▶ What you should do: Reproduce, exactly and in full, only the lines below from the one containing "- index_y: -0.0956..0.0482" through the one containing "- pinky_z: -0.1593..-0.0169".
____ Source data
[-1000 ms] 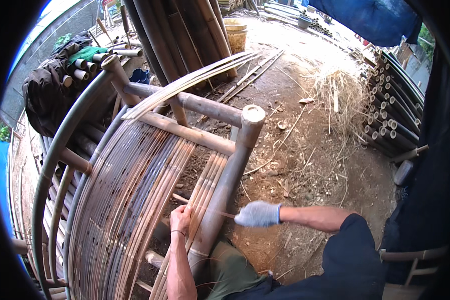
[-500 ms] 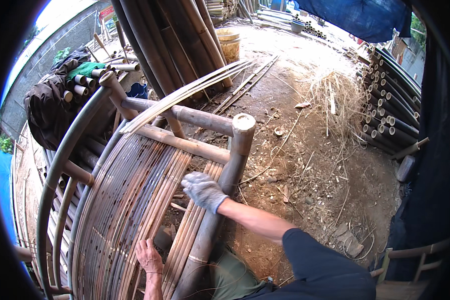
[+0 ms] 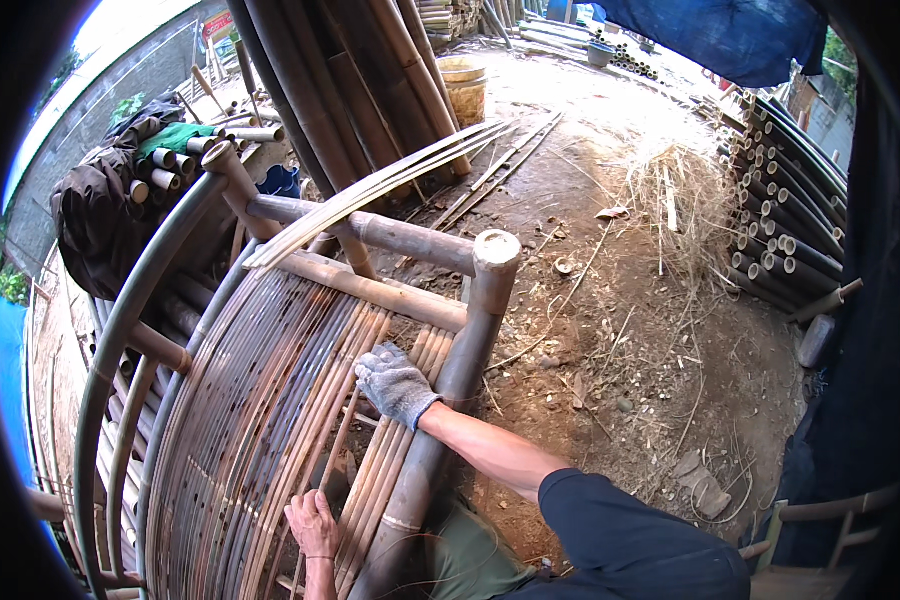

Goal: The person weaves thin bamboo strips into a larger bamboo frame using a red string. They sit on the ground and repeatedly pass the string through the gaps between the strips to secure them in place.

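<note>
A bamboo frame [image 3: 374, 236] stands in front of me, filled with lengthwise slats [image 3: 245, 400]. An open gap parts the left slats from several slats [image 3: 385, 475] along the right rail. One thin bamboo strip [image 3: 336, 448] runs through this gap. My left hand [image 3: 312, 523], bare, has its fingers closed on the strip's nearer part. My right hand [image 3: 395, 383], in a grey knit glove, is closed around the strip's farther part, above the right slats. The glove hides that end of the strip. Several pale loose strips [image 3: 370, 190] lie across the far rail.
Dark bamboo poles [image 3: 345, 95] lean beyond the frame, near a yellowish bucket [image 3: 463, 90]. Stacked bamboo [image 3: 785, 225] and a heap of shavings [image 3: 675, 200] are on the right. Dark cloth [image 3: 100, 210] drapes over poles at left. Chips litter the dirt floor [image 3: 590, 350].
My left hand has shifted right, off the left slats to the gap. My gloved hand has moved slightly left and closed more. The thin strip now shows in the gap between them.
</note>
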`<state>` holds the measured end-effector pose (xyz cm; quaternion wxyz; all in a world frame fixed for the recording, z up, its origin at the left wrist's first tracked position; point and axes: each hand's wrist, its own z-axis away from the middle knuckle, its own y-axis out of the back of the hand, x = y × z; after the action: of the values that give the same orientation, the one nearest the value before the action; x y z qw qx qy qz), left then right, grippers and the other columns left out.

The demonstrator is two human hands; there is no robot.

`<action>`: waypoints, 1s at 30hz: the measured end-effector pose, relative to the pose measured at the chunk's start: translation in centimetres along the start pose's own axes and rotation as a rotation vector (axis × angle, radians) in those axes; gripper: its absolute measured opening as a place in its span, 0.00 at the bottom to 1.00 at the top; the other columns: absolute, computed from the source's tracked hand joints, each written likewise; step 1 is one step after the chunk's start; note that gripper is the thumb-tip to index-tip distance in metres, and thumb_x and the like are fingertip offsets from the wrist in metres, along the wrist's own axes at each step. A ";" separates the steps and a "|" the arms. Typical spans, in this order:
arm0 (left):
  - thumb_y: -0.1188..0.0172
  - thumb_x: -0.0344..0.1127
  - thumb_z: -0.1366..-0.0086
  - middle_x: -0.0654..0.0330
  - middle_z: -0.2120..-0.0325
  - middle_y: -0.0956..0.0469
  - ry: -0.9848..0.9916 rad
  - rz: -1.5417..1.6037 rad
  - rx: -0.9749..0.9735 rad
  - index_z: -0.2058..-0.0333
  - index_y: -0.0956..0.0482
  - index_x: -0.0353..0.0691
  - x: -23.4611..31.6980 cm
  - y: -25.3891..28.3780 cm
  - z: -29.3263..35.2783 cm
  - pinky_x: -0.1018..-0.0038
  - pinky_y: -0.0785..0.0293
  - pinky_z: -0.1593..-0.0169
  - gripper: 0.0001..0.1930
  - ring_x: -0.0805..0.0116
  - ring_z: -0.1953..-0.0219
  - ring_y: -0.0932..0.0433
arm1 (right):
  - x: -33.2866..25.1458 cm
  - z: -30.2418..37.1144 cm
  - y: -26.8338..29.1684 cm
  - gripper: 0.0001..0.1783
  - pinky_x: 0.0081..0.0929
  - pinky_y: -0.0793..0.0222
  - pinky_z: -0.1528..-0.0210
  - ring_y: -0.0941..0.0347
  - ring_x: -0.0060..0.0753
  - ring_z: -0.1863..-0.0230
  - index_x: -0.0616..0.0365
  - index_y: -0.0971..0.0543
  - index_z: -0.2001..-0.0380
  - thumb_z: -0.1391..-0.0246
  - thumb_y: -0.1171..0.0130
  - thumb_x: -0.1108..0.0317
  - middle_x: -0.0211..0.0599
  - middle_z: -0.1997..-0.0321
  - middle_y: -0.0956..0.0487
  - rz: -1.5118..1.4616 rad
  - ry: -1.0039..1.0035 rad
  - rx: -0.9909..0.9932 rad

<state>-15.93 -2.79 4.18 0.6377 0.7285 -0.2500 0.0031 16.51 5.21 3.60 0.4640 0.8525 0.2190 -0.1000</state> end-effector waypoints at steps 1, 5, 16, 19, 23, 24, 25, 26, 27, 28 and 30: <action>0.49 0.39 0.27 0.51 0.68 0.28 0.023 0.006 -0.039 0.65 0.24 0.39 -0.2 -0.1 -0.1 0.57 0.31 0.58 0.11 0.49 0.64 0.29 | 0.1 -0.1 -0.3 0.11 0.44 0.35 0.44 0.29 0.47 0.52 0.56 0.21 0.65 0.45 0.44 0.61 0.42 0.61 0.24 0.008 -0.011 0.049; 0.51 0.45 0.27 0.52 0.74 0.25 0.171 0.047 -0.161 0.72 0.26 0.38 -0.4 0.0 -0.1 0.55 0.31 0.64 0.18 0.47 0.68 0.25 | 0.2 0.1 -0.8 0.12 0.49 0.37 0.44 0.27 0.45 0.53 0.53 0.18 0.69 0.44 0.46 0.58 0.41 0.64 0.21 0.084 -0.099 -0.019; 0.44 0.45 0.31 0.53 0.73 0.28 0.151 0.275 -0.237 0.65 0.17 0.38 0.1 -2.5 0.9 0.61 0.32 0.60 0.16 0.55 0.64 0.28 | -1.3 1.0 2.1 0.09 0.44 0.30 0.62 0.24 0.50 0.68 0.54 0.21 0.74 0.45 0.47 0.64 0.46 0.73 0.22 0.047 -0.089 0.032; 0.42 0.43 0.34 0.47 0.59 0.29 0.067 0.135 -0.248 0.57 0.19 0.40 1.2 -1.8 -0.6 0.56 0.33 0.50 0.15 0.48 0.53 0.30 | -3.0 3.7 8.7 0.08 0.39 0.24 0.60 0.22 0.45 0.63 0.54 0.22 0.66 0.38 0.50 0.65 0.43 0.67 0.21 -0.038 -0.248 -0.044; 0.39 0.32 0.42 0.40 0.45 0.34 -0.143 0.015 -0.112 0.40 0.35 0.27 7.5 -1.1 -3.6 0.56 0.37 0.37 0.31 0.44 0.41 0.35 | -2.0 6.4 23.1 0.07 0.34 0.20 0.60 0.21 0.41 0.58 0.56 0.21 0.61 0.39 0.46 0.68 0.40 0.62 0.19 -0.005 0.193 0.069; 0.37 0.30 0.44 0.39 0.41 0.36 -0.232 0.188 -0.116 0.38 0.38 0.29 9.8 -1.1 -4.4 0.57 0.39 0.33 0.35 0.43 0.37 0.38 | -2.0 7.0 26.8 0.07 0.33 0.20 0.60 0.20 0.40 0.59 0.54 0.21 0.60 0.40 0.45 0.68 0.39 0.60 0.19 -0.028 0.169 -0.101; 0.35 0.31 0.44 0.42 0.38 0.38 -0.299 0.289 -0.138 0.34 0.41 0.36 12.2 -1.0 -5.1 0.56 0.37 0.33 0.39 0.45 0.35 0.39 | -2.2 7.2 29.7 0.08 0.32 0.19 0.60 0.19 0.39 0.59 0.52 0.20 0.59 0.40 0.44 0.68 0.38 0.59 0.19 -0.008 0.170 -0.188; 0.33 0.33 0.45 0.44 0.37 0.38 -0.414 0.348 -0.132 0.33 0.42 0.37 14.4 -1.1 -6.0 0.58 0.38 0.33 0.41 0.46 0.35 0.39 | -2.6 7.6 32.7 0.08 0.31 0.19 0.59 0.19 0.37 0.60 0.51 0.20 0.59 0.40 0.44 0.67 0.37 0.58 0.19 -0.114 0.054 -0.300; 0.32 0.34 0.44 0.45 0.41 0.33 -0.499 0.430 -0.156 0.33 0.42 0.38 16.4 -1.2 -6.7 0.60 0.34 0.36 0.42 0.51 0.40 0.31 | -2.9 7.7 35.1 0.08 0.30 0.18 0.60 0.19 0.35 0.61 0.49 0.20 0.58 0.40 0.43 0.67 0.35 0.57 0.18 -0.170 -0.056 -0.377; 0.33 0.34 0.42 0.47 0.46 0.29 -0.479 0.533 -0.242 0.36 0.37 0.38 18.0 -1.4 -7.6 0.62 0.29 0.41 0.36 0.54 0.46 0.27 | -2.9 7.2 36.4 0.08 0.28 0.18 0.60 0.18 0.33 0.61 0.48 0.19 0.58 0.40 0.43 0.67 0.33 0.57 0.18 -0.224 -0.167 -0.450; 0.36 0.33 0.38 0.50 0.57 0.23 -0.418 0.585 -0.261 0.44 0.29 0.37 19.2 -1.8 -9.2 0.65 0.23 0.53 0.24 0.58 0.56 0.22 | -2.2 5.7 37.0 0.08 0.26 0.18 0.62 0.18 0.30 0.64 0.46 0.19 0.58 0.40 0.42 0.68 0.30 0.58 0.18 -0.149 -0.012 -0.160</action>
<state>4.43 -1.05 10.48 0.6327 0.5238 -0.5703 0.0045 31.96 -17.70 28.96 0.5233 0.7933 0.2865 -0.1215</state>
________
▶ Exercise output:
  - index_y: -0.0956..0.0482
  - index_x: -0.0353..0.0691
  - x: -23.4611..31.6980 cm
  - y: -25.3891..28.3780 cm
  - z: -29.3263..35.2783 cm
  - pinky_x: -0.1018..-0.0038
  - pinky_y: -0.0785..0.0293
  - pinky_z: -0.1593..-0.0169

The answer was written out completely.